Polisi menjerat para tersangka dengan pasal berlapis. Pasal yang dipersangkakan terhadap mereka adalah pasal tentang kerugian negara. Para tersangka dijerat Pasal 251, 256, dan 257 Kitab Undang-undang Hukum Pidana (KUHP). Selain itu mereka juga dijerat dengan UU Nomor 10 Tahun 2020 tentang Bea Meterai dan UU 8 Tahun 2010 tentang Pencegahan dan Pemberantasan Tindak Pidana Pencurian Uang.
“Ancaman hukumannya cukup tinggi, kami akan lapis mereka semuanya, 7 tahun dan ada yang 6 tahun penjara. Karena ini terus terang merugikan keuangan negara yang cukup besar,” ujar Yusri.
Lebih teliti
Pesan untuk lebih teliti terhadap meterai yang telah dibeli disuarakan Direktur Penyuluhan Pelayanan dan Humas Direktorat Jenderal Pajak Kementerian Keuangan Neilmaldrin Noor. Neilmadrin mengimbau masyarakat selalu memastikan meterai yang dibeli adalah meterai asli. Dengan begitu, penerimaannya akan masuk ke kas negara sebagai pajak.
“Apabila masyarakat menemukan penjualan meterai di bawah harga nominal yang tertera, hampir bisa dipastikan meterai tersebut palsu,” ujar Neilmadrin.
Apabila masyarakat menemukan penjualan meterai di bawah harga nominal yang tertera, hampir bisa dipastikan meterai tersebut palsu
Direktur Operasi Perusahaan Umum Percetakan Uang Republik Indonesia (Perum Peruri) Saiful Bahri mengatakan, agar tidak terkecoh membeli meterai palsu, ada tiga indikator yang bisa dilihat masyarakat untuk mengetahui keaslian suatu meterai. Tiga indikator itu antara lain melihat, meraba, dan menggoyang meterai.
Melihat meterai bisa difokuskan pada perforasi atau lubang-lubang kecil yang menyambungkan meterai satu dengan yang lainnya. Ada tiga jenis perforasi yang biasa terdapat pada meterai, yaitu perforasi berbentuk bulat, oval, dan bintang. Menurut Saiful, perforasi itu tidak mungkin bisa dipalsukan karena teknologinya cukup rumit.

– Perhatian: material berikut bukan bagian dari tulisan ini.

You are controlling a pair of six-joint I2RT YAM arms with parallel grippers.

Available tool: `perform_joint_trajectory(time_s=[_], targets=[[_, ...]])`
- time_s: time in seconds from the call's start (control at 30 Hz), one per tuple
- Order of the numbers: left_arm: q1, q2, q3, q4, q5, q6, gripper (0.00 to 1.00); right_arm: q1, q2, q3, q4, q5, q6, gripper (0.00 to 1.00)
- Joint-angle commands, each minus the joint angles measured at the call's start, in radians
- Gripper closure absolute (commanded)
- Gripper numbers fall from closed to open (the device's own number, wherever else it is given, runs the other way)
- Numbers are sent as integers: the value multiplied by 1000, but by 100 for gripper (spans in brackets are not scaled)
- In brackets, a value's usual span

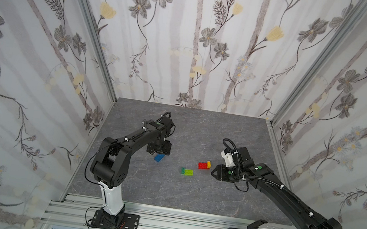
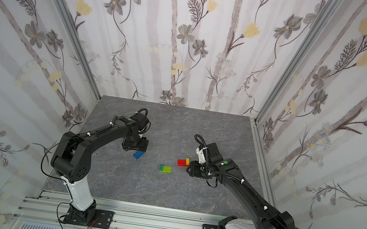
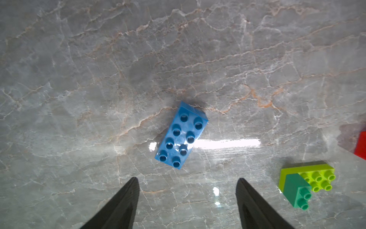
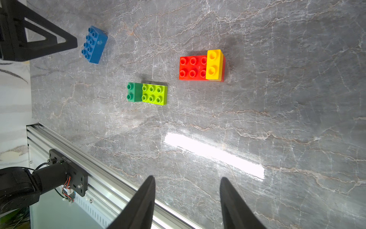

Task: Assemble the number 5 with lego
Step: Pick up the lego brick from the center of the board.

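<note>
- Hovering over the desk (image 1: pixel 167 190), my left claw (image 3: pixel 187 179) is spread wide, with nothing between its jaws.
- Just ahead of its tips lies the blue brick (image 3: pixel 181 135), studs up and flat on the desk. It is skewed against my jaw line and sits toward the desk's left edge.
- My right claw (image 4: pixel 187 177) is likewise released and empty, hanging near the right edge.
- Just beside it sits the red brick (image 4: pixel 192 67), with the yellow brick (image 4: pixel 213 64) pressed onto one end.
- Between the two claws, a little nearer the front edge, the lime-green brick (image 4: pixel 154 94) carries the dark-green brick (image 4: pixel 134 92) on one end.
- As I judge it, two pairs are joined and the blue brick is loose, so no number 5 stands yet. The step in hand is fetching blue.
- Next I would turn my wrist to square the jaws with its long sides and descend around it. Then I would clench across the narrow width without nudging it away.
</note>
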Motion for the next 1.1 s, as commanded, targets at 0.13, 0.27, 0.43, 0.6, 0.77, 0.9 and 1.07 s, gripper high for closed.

Kemudian, saat meraba meterai, masyarakat bisa merasakan tekstur kasar pada cetakan angka atau nominal meterai. Cetakan nominal Rp 6.000 atau Rp 10.000 pada meterai palsu, kata dia, tidak terasa kasar. Terakhir adalah menggoyangkan meterai. Dengan menggoyangkan meterai asli, akan terjadi perubahan warna (colour shifting). Misalnya pada meterai baru Rp 10.000 yang tadinya berwarna magenta ketika digoyangkan akan berubah menjadi kehijau-hijauan.
Intensifkan koordinasi
Pengungkapan kasus pemalsuan meterai ini menyentak para pemangku kepentingan, dalam hal ini kepolisian, Direktorat Jenderal Pajak, dan Perum Peruri. Mereka melihat modus operandi para pemalsu meterai kian canggih dan lihai mengelabui sistem keamanan yang telah dirancang. Oleh sebab itu para pemangku kepentingan menyadari perlunya mengambil langkah untuk mengintensifkan koordinasi.
“Ini luar biasa. Undang-undangnya (UU 10 Tahun 2020 tentang Bea Meterai) diundangkan Oktober 2020. Kemudian peredarannya baru Januari dan sudah bisa dipalsukan. Sekarang, dengan kerja sama dan koordinasi ini kita bisa mengungkap secara cepat,” kata Neilmadrin.
Adapun Yusri menyatakan akan lebih mengintensifkan koordinasi dengan pemangku kepentingan terkait ke depannya. Tujuannya untuk mengantisipasi kemungkinan-kemungkinan tindak pidana serupa terulang.